## WHAT YOU SHOULD DO
Write out again, exactly, the lines below starting at the one with "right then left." and ending at the one with "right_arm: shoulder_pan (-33".

-- PROVIDED RECORDS follows --

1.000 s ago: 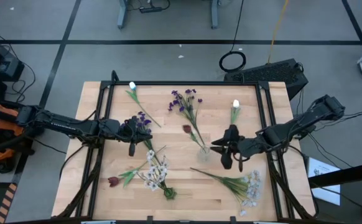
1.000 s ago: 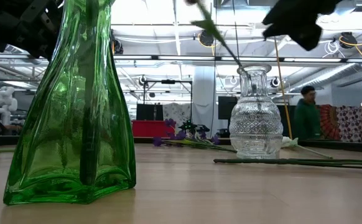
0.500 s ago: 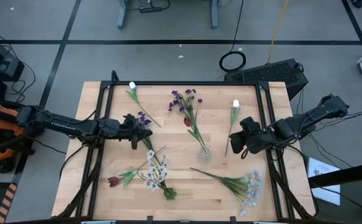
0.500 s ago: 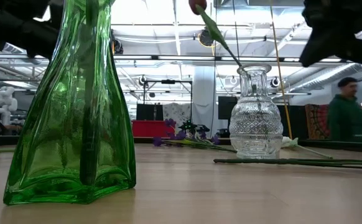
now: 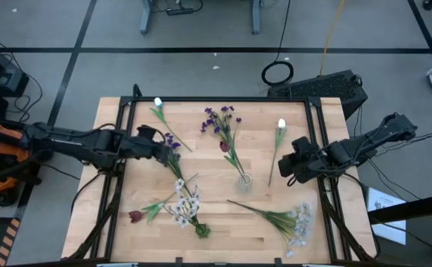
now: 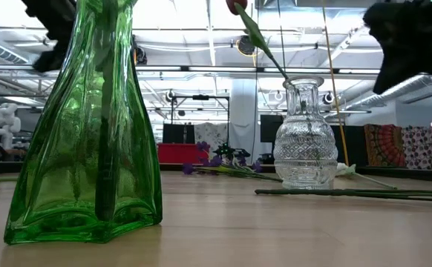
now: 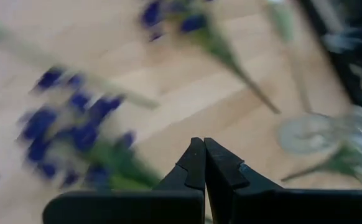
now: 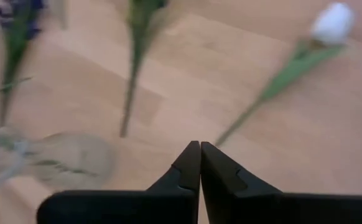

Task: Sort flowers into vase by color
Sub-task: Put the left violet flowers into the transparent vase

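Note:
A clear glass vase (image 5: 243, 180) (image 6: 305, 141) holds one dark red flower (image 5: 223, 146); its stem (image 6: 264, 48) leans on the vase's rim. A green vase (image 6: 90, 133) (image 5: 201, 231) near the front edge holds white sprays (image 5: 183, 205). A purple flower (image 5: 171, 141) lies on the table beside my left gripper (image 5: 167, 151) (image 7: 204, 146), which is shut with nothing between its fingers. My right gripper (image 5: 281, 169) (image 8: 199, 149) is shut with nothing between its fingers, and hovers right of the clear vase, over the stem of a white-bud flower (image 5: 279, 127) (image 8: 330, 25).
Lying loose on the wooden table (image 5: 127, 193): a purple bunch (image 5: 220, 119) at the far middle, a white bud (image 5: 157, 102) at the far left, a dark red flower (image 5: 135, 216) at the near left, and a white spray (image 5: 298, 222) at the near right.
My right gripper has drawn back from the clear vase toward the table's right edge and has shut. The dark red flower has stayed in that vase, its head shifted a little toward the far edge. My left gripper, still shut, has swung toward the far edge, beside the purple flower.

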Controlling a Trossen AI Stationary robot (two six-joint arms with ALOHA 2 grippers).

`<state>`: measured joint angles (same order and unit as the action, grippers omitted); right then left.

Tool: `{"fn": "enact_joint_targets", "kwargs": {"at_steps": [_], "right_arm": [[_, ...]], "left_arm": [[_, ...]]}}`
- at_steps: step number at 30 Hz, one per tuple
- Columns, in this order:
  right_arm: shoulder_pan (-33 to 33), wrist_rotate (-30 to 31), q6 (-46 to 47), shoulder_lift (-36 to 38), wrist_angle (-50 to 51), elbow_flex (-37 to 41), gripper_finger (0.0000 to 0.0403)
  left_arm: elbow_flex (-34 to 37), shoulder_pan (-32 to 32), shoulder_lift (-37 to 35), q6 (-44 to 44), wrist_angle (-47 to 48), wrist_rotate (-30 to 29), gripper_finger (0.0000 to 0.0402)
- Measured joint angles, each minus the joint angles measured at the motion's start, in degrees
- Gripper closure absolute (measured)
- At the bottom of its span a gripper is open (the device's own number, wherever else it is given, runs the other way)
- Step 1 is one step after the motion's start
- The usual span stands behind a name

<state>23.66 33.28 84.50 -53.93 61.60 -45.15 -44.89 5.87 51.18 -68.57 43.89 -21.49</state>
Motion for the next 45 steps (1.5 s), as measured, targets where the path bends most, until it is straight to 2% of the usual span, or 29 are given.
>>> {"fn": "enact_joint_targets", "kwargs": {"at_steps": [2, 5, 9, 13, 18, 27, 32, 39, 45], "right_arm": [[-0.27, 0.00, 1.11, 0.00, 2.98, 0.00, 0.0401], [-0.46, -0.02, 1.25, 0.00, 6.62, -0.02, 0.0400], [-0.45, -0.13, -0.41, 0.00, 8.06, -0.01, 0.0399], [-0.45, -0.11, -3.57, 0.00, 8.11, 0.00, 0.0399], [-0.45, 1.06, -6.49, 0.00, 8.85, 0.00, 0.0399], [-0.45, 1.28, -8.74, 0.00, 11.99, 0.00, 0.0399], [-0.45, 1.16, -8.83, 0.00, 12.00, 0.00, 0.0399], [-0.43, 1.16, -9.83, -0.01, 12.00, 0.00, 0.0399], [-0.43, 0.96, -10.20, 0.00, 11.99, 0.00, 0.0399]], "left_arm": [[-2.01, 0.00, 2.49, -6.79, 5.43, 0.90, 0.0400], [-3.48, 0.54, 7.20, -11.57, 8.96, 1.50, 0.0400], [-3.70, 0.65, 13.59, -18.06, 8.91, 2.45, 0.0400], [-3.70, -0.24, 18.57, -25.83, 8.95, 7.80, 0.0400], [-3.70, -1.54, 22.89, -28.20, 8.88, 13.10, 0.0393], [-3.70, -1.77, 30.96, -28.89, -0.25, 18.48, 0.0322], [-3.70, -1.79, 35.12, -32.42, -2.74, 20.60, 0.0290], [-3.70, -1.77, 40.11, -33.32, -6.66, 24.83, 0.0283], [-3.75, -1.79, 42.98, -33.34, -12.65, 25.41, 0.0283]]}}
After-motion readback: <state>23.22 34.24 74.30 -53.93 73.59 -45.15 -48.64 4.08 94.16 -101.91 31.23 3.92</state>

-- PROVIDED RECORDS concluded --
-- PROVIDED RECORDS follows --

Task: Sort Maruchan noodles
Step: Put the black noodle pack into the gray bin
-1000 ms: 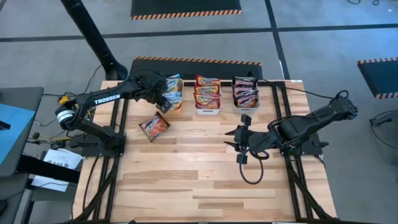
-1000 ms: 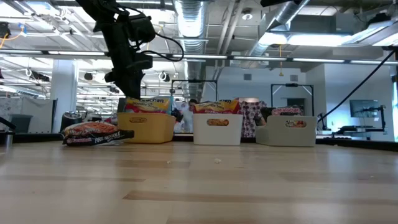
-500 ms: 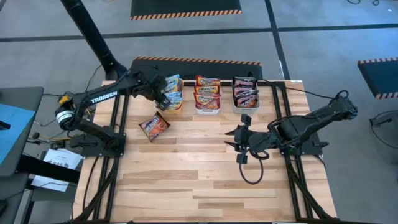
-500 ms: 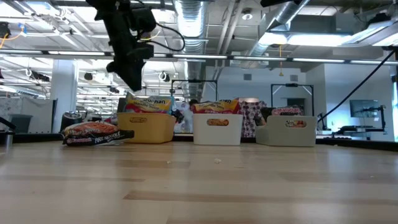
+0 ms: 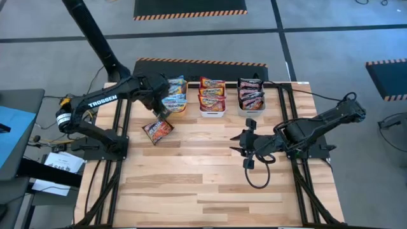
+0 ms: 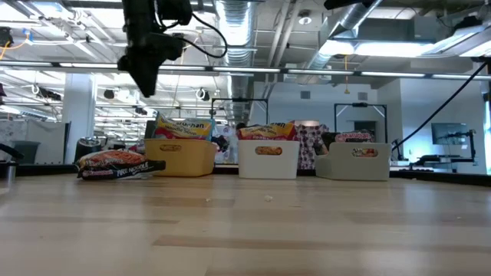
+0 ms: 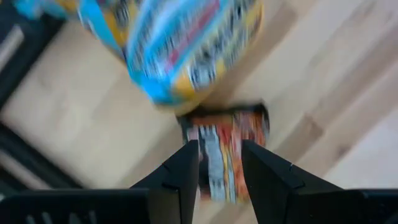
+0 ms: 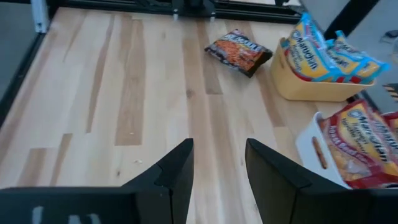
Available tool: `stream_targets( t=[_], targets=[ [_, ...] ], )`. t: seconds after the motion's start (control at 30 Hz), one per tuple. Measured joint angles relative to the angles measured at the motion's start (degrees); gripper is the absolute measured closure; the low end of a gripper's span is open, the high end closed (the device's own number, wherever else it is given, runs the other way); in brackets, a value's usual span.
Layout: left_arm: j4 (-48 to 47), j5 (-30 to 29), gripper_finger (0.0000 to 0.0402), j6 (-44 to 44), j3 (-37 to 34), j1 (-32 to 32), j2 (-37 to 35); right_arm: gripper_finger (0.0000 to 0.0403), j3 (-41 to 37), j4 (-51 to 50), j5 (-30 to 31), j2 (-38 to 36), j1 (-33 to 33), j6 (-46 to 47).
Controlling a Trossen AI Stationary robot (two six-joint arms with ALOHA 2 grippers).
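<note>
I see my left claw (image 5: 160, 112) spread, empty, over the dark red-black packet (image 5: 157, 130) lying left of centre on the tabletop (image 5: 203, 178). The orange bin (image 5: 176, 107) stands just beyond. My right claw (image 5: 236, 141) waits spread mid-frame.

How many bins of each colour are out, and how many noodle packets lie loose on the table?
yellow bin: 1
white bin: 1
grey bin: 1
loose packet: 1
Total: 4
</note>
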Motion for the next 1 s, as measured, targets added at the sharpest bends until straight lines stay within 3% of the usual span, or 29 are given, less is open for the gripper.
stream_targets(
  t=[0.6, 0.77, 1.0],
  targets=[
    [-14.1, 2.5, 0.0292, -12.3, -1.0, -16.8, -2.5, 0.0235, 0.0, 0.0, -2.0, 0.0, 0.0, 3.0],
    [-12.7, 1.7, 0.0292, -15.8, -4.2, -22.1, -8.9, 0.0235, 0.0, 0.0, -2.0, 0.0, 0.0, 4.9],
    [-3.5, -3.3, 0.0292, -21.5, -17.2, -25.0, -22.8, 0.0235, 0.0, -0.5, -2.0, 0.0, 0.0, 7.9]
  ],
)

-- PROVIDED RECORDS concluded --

## RESULT FOR THIS TASK
`<state>`: measured joint angles (same order and unit as the action, grippers omitted); right then left.

Tool: `{"fn": "enact_joint_targets", "kwargs": {"at_steps": [_], "right_arm": [[_, ...]], "left_arm": [[_, ...]]}}`
- at_steps: step number at 30 Hz, one per tuple
- Columns, in this order:
  right_arm: shoulder_pan (-33 to 33), wrist_rotate (-30 to 31), q6 (-46 to 47), shoulder_lift (-36 to 38), wrist_angle (-50 to 51), elbow_flex (-37 to 41), gripper_finger (0.0000 to 0.0403)

What the exercise asked for is complete.